One part of the Silicon Valley business model is starting afresh and not steering away from the things that have been hard in the past. This can work with software, because hardware has grown so much, and it can work with computer hardware, because that has had such huge gains in recent history. But it tends to fail for well-developed fields with genuinely hard problems (XKCD example: https://xkcd.com/1831/).
Elon Musk is fairly good at this model, and he apparently insists on the hard problems being identified and tackled first. This project seems not to have done that.
- Posted by RogerBW at
10:04pm on
08 December 2020
See also cryptocurrency boosters, who look out of their Silicon Valley offices, see that transferring money from one bank account to another takes days, and say "the world needs a better way of doing this". The world has one; it's just not in the USA yet.

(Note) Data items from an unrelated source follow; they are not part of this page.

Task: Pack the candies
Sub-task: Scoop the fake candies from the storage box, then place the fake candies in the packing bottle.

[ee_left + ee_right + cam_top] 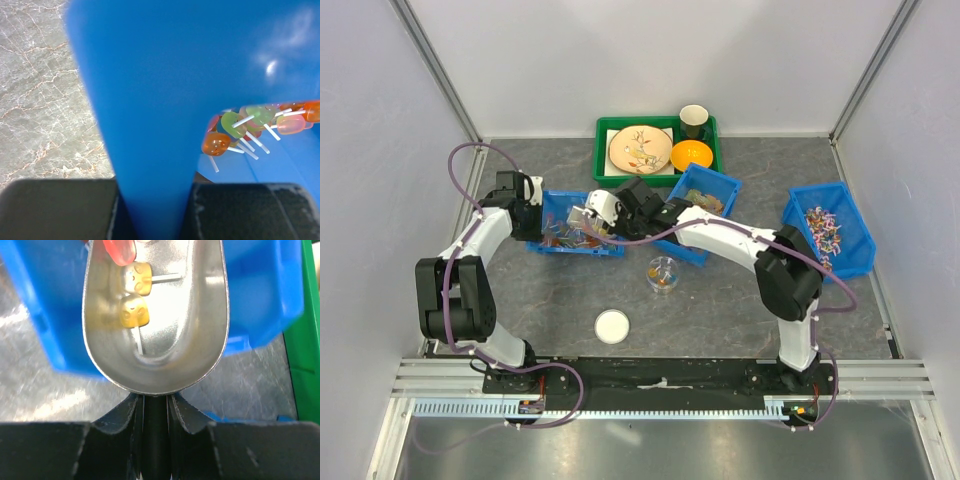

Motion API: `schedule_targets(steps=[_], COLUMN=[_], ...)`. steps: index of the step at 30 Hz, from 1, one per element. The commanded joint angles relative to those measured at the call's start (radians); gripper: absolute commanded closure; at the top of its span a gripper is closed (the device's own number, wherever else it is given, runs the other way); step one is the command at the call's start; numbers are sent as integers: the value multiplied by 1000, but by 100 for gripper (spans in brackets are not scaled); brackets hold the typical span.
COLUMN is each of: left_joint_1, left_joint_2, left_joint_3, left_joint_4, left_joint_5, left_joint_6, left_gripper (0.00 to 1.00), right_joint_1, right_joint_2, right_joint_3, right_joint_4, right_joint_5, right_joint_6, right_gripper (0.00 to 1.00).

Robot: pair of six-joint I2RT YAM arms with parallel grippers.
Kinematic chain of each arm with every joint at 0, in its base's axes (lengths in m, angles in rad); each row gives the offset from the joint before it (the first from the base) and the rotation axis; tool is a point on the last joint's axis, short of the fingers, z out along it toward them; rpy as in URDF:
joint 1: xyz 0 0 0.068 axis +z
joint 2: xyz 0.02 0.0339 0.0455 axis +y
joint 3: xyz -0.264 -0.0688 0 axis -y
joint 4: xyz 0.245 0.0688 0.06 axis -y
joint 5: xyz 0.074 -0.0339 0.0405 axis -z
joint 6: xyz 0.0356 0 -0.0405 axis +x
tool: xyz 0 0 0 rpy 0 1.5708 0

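Right gripper pinches scoop handle, candies inside; left gripper clamps blue bin wall.

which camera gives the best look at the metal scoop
The right wrist view: the metal scoop fills the frame, holding a few candies. The top view shows it small over the blue bin; the left wrist view misses it.

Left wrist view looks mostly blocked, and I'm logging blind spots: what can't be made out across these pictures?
- Left wrist: the blue bin wall fills the view, hiding most candies.
- Right wrist: the scoop is cut off at the top edge, so its load is partly unseen.
- Top: the clear cup is too small to judge its contents.
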Motion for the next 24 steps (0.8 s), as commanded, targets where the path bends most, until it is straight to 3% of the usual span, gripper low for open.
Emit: schedule_targets(steps=[1, 11, 24], left_joint_1=[7, 7, 7], left_joint_2=[-1, 6, 12], left_joint_3=[22, 26, 28], left_joint_4=[60, 54, 54], left_joint_5=[19, 19, 23], left_joint_6=[-4, -5, -7], left_gripper=[98, 98, 99], right_joint_1=[-26, -78, -98], right_joint_2=[-166, -363, -591], right_joint_3=[-61, -198, -315], right_joint_4=[46, -6, -311], right_joint_5=[-68, -62, 27], right_joint_6=[-12, -46, -198], right_gripper=[100, 100, 100])
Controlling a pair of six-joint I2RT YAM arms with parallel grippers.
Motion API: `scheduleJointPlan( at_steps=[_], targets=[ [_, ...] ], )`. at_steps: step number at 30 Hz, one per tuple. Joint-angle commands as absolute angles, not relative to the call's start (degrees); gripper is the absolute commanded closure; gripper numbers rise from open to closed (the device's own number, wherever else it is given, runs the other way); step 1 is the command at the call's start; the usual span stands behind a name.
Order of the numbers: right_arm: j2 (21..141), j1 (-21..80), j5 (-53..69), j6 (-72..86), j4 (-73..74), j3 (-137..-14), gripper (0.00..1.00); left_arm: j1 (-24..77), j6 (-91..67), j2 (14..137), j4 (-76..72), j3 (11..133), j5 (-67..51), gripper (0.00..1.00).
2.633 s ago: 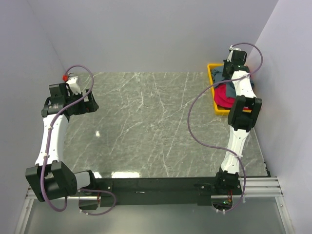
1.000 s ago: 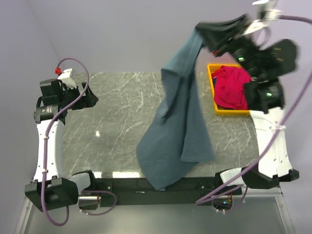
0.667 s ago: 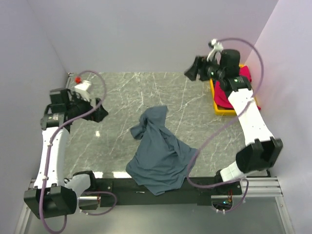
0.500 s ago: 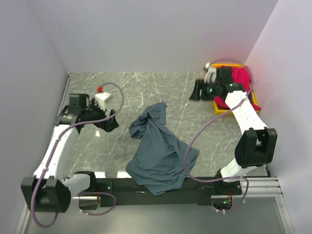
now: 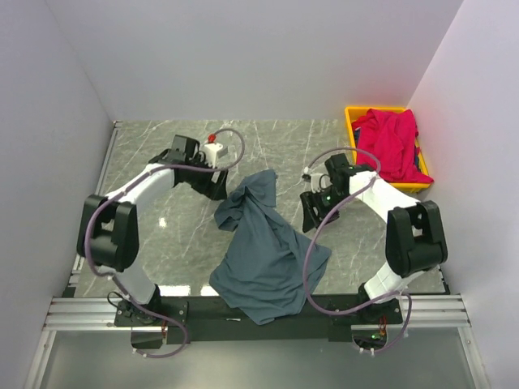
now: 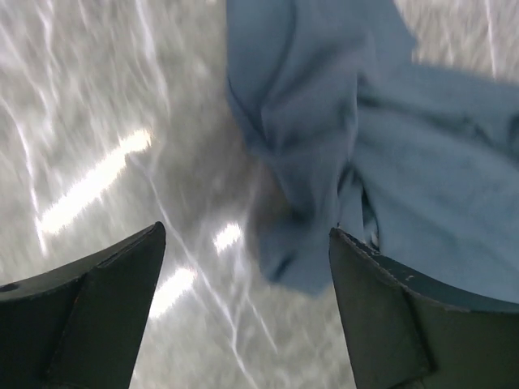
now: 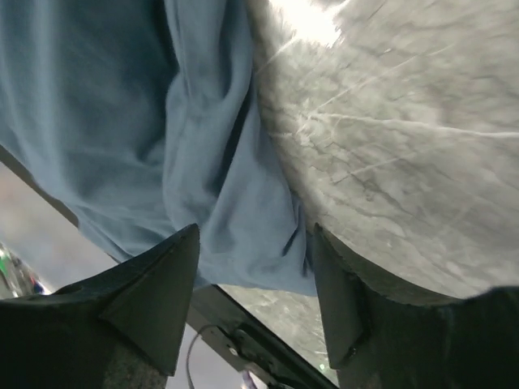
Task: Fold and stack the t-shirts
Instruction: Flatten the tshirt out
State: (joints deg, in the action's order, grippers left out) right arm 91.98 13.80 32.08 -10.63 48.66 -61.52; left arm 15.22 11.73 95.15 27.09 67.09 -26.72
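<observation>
The slate blue-grey t-shirt (image 5: 266,251) lies crumpled, not folded, in the middle of the desk (image 5: 178,235). It runs from just above the centre of the top view down to the lower middle, where its hem hangs over the desk's near edge. Its upper end is bunched into a narrow twisted ridge, and the lower part spreads wider.

The red t-shirt (image 5: 391,142) sits heaped in the yellow bin (image 5: 350,121) in the upper right corner, with cloth spilling over the bin's right rim.

The left fingers (image 5: 217,190) are low over the desk just left of the blue-grey shirt's bunched upper end. In the left wrist view they stand well apart and grip nothing, with bare marble and a rumpled fold of the shirt between them.

The right fingers (image 5: 310,219) are just right of the shirt's middle, close to its right edge. In the right wrist view they are also spread apart and clamp nothing. The shirt's edge fills the left and centre of that frame, with bare marble at the upper right. That view does not show whether the fingers touch the cloth.
</observation>
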Motion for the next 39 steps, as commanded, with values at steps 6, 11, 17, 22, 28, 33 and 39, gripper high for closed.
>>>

Whether the existence of the Makani team may have exerted any pressure on conventional wind turbine designers to improve things, beyond what they were doing already, is not mentioned in the documentary.
- Posted by Owen Smith at
02:02am on
09 December 2020
When I sell my Qualcomm shares in the US on etrade.com, they take about 2 days from "yeah we'll buy that here's the price" to being "settled" ie. I have the money. It then takes about another 2 days for the wire transfer to get from ETRADE to my USD bank account details at TransferWise. This is all within the USA. When I then login to TransferWise to convert the USD to Sterling and send to my UK Santander bank account they say it takes about 5 seconds. I can't tell if that's true, I've never managed to login to Santander fast enough to verify it.